Une transition courte et bâclée d’une année dirigée par le professeur Dioncounda TRAORE organisa des élections présidentielles en juillet 2013 Ibrahim Boubacar KEITA fut élu au second tour avec plus de 77 pour cent des voix : quelle légitimité pour un homme providentiel tant attendu par les maliens.
Son premier quinquennat était l’occasion d’amorcer le changement avec une telle légitimité malheureusement il fut entaché par des scandales de corruption, de surfacturation, l’insécurité atteint son paroxysme et surtout la gestion familiale du pouvoir d’Etat. En 2015 un accord de paix fut signé avec les groupes armés du nord ; en dépit de la signature de ce document sous l’œil vigilent de la communauté internationale : Minusma, Ua, G5 Sahel, Barkhane, Takouba le conflit prend une autre forme et se déplace au centre du pays. Le constat est amer avec des milliers de morts civils et militaires ; des milliers de déplacés a l’intérieur et à l’extérieur du pays, la prolifération des milices d’auto-défense. Des milliards de nos francs de nos for forces de défense furent détournés, un conflit intercommunautaire qui menace désormais la cohésion sociale. C’est ce contexte difficile qu’est intervenue l’élection présidentielle de 2018, le président fut réélu au second tour. Cette réélection fut contestée par son principal challenger qui revendiquait sa victoire d’où le début d’un hypothétique quinquennat. A moins de deux ans de ce second quinquennat, les maliens sont fatigués de la gouvernance calamiteuse, de l’insécurité généralisée, de l’absence d’école, de santé, d’eau, d’électricité et surtout l’enlèvement du chef de fil de l’opposition l’honorable Soumaila CISSE etc…..
Les élections législatives bâclées et la falsification des résultats de l’administration par la cour constitutionnelle au profit de certains candidats ont été les facteurs déclencheurs d’une crise dont la suite est connue.
Un grand mouvement de contestation a vu le jour le 5 Juin 2020 dénommé le M5 RFP (Mouvement du 5Juin rassemblement des forces patriotiques). Ce mouvement regroupe toutes les sensibilités politiques, civiles, religieuses qui ont un dénominateur commun : le départ d’IBK et son régime. Il a une autorité morale l’emblématique influent IMAMDICKO, un homme d’expériencedoté d’une grande sagesse qui a vécu tous les régimes, il a les bénédictions du grand chérif de Nioro qui a été le premier à demander le départ d’IBK. Après les sorties du 5 et 19 Juin, celle du 10 Juillet fut tragique avec des tueries, des blessés, des biens saccagés. Malgré une médiation de haut niveau de la CEDEAO, on avait atteint un point de non-retour.
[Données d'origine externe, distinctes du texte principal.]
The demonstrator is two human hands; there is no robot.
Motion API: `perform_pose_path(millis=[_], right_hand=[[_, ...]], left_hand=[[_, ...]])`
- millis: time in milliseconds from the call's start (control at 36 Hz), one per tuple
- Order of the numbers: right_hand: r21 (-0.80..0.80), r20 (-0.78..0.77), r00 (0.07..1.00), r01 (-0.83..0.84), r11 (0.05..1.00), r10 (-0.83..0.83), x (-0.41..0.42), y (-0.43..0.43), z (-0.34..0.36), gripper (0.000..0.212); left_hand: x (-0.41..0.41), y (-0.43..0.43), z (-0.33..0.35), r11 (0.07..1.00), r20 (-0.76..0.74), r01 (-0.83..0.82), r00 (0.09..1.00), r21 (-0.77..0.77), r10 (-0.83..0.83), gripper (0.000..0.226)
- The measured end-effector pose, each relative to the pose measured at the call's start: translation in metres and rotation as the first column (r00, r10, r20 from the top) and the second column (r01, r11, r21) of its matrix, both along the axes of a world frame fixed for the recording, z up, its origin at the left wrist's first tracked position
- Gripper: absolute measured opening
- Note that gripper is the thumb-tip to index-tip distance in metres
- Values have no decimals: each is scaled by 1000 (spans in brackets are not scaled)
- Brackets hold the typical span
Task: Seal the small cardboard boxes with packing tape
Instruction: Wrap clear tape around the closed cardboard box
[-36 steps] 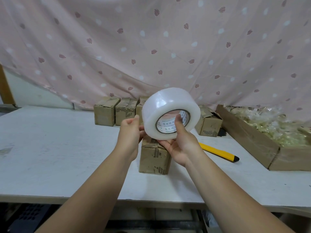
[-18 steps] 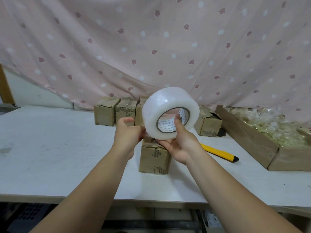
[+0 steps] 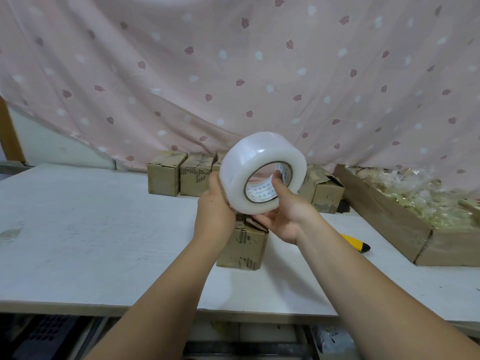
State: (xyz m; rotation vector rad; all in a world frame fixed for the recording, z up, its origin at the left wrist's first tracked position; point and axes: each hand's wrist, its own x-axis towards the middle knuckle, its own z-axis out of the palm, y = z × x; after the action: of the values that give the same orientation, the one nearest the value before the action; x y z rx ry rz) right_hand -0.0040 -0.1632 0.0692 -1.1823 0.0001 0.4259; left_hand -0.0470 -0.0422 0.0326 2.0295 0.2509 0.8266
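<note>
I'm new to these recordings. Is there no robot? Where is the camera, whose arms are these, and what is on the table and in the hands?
No machine here: a person works with bare hands. The one camera sits on their head, looking forward and down, so the arms reach in from below. Both hands hold a tape roll in the air: the right hand has its thumb in the core, the left hand grips the outer side. Under it a small box stands on the white table. More boxes line the back by the curtain. On the right lie a yellow cutter and a tray of clear-wrapped items.
</note>
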Motion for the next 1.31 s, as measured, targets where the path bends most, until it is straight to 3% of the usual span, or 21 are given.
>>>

Un groupe de militaires intervient le mardi 18 Aout pour parachever le combat du peuple. Alors le Mali et les maliens aspirent à quel type de changement ?
QUE DOIT-ON CHANGER ? Les hommes, les habitudes, les idées ?
Le changement doit opérer une rupture qui ne soit pas brutale mais elle doit être totale avec l’immobilisme actuel au sommet de l’Etat. Il doit mettre l’accent sur le patriotisme, une adéquation entre le poste à occuper et le profil de l’occupant. La compétence, le mérite, l’excellence doivent être des critères du choix des hommes au détriment de la coloration politique. Ce changement tant attendu doit mettre fin à la république des amis, de la famille, le maitre mot doit être le changement du système. Il faut enfin poser le vrai diagnostic et de proposer des solutions à court, à moyen et à long terme pour le bonheur des maliens. Pour atteindre cet objectif il faut une union sacrée autour du Mali.